Coline Cuni (2015)
Coline Cuni souhaite provoquer un désir et une sensualité face à son travail. Ce sont des éléments qui l’interrogent et la fascinent. Elle cherche une prise de risque où tout peut basculer, dans une expérience où la découverte des matériaux prend sens. Les problématiques de l’artiste sont liées à celles de la peinture, du geste et de la matière. La peinture est souvent le souvenir de notre première émotion artistique.
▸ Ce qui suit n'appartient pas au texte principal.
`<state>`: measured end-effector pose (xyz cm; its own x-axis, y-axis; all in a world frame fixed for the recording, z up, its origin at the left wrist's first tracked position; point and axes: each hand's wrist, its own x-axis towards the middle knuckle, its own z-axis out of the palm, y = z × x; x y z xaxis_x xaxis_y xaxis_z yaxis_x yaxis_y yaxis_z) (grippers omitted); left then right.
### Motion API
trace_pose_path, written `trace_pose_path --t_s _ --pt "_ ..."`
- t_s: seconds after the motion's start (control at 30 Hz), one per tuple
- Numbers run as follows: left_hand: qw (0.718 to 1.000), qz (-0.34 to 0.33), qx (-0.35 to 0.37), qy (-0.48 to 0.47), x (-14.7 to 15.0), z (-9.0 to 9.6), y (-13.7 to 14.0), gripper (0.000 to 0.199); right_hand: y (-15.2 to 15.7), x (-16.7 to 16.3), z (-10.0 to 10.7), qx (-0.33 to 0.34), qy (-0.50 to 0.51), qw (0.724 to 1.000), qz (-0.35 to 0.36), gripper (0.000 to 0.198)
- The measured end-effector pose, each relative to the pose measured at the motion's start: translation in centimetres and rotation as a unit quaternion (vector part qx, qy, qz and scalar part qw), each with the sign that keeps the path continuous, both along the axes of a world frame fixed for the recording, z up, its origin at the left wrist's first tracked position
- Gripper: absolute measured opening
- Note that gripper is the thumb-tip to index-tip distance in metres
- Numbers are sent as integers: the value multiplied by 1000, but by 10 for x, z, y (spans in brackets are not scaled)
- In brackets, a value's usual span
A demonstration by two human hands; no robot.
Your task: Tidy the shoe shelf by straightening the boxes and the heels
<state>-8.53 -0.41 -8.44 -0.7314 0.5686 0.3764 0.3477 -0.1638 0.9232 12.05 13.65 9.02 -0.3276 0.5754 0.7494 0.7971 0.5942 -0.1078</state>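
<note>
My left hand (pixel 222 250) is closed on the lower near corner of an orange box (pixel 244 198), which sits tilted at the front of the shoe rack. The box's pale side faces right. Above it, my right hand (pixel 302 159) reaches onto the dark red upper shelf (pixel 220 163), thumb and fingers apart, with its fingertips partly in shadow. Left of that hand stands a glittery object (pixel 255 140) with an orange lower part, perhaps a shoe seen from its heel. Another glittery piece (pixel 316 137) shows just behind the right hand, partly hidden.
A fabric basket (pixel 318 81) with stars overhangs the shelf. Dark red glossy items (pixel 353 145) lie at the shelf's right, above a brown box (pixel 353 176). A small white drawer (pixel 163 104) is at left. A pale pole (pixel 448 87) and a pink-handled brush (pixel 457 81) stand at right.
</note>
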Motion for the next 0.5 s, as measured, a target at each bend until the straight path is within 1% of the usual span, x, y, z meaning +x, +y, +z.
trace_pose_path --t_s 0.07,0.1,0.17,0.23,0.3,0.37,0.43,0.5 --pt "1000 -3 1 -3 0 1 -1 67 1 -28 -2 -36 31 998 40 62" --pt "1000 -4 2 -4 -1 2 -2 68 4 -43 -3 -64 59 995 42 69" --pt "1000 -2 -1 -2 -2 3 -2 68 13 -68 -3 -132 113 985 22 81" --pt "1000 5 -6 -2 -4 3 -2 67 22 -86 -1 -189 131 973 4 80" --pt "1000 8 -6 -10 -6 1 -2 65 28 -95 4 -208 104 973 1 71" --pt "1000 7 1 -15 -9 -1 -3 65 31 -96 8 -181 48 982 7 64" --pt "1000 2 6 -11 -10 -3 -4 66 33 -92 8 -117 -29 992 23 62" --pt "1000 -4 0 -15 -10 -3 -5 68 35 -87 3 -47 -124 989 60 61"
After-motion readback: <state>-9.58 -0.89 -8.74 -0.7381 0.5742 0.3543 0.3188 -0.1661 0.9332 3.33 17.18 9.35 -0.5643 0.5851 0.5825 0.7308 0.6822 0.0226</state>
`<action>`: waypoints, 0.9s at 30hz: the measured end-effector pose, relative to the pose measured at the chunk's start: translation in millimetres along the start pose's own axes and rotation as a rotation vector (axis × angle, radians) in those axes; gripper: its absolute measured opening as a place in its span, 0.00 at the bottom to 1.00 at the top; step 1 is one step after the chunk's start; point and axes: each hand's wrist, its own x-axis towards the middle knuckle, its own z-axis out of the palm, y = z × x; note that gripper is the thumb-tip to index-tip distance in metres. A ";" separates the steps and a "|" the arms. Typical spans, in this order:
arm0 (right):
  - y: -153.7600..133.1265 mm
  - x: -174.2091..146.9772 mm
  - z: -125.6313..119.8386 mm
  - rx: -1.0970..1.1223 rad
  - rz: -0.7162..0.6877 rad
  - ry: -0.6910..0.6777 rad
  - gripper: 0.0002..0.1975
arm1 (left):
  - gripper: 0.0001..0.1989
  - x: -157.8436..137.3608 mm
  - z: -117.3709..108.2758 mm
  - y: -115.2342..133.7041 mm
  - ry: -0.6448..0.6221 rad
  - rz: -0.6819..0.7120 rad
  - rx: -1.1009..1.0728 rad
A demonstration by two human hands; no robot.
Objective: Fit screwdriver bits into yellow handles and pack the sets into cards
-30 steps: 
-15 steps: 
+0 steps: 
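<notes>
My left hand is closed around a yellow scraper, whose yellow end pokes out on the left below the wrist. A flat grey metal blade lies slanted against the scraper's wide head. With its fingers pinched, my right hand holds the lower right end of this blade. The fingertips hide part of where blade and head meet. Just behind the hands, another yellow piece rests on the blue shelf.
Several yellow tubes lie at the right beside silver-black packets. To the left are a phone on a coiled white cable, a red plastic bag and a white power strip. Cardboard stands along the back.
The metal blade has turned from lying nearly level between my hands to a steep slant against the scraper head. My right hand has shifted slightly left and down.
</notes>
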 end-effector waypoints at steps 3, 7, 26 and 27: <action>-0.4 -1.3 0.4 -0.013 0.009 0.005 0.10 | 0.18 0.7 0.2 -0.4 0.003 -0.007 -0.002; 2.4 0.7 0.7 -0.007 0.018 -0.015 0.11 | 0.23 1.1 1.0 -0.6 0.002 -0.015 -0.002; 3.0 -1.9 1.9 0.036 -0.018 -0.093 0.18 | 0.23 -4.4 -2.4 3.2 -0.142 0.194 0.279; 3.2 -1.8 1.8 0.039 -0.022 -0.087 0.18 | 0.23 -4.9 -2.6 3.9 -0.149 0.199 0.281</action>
Ce qui intéresse principalement Coline, ce sont les questions de la couleur comme Matisse ou Franz West ont pu y répondre, ou encore de la « forme fertile inépuisable » telle que Viallat l’a mise à l’épreuve.
Ces aspirations formelles et esthétiques se traduisent dans ses sculptures par le jeu de contraires, entre mollesse et rigidité autoritaire. L’artiste souhaite créer une ambivalence, induire un doute. Afin de parvenir à cet effet, chaque étape de son travail implique deux notions, elles aussi contradictoires. Coline collecte quotidiennement des matériaux dont elle va s’entourer afin de s’en imprégner. La spontanéité va ensuite s’allier au temps et laisser place à l’expérimentation, à la confrontation des matières. L’artiste observe alors les interactions qui s’opèrent entre elles afin d’extraire la poésie de leur complexité, et de trouver le souffle qui leur redonnera vie.
Dans l’espace, les sculptures adoptent une posture fière malgré une fragilité tangible. Leur apparence souvent massive révèle un rapport sensible au défi de l’espace. C’est une préoccupation que l’on peut retrouver dans le travail de Jessica Stockholder, Phyllida Barlow, Katharina Grosse. Ces vanités interrogent inconditionnellement, autant l’artiste que le spectateur, sur l’usage de notre corps face aux réalités virtuelles qui nous absorbent. Enfin, les titres nous ramènent avec fraîcheur et humour à la simplicité.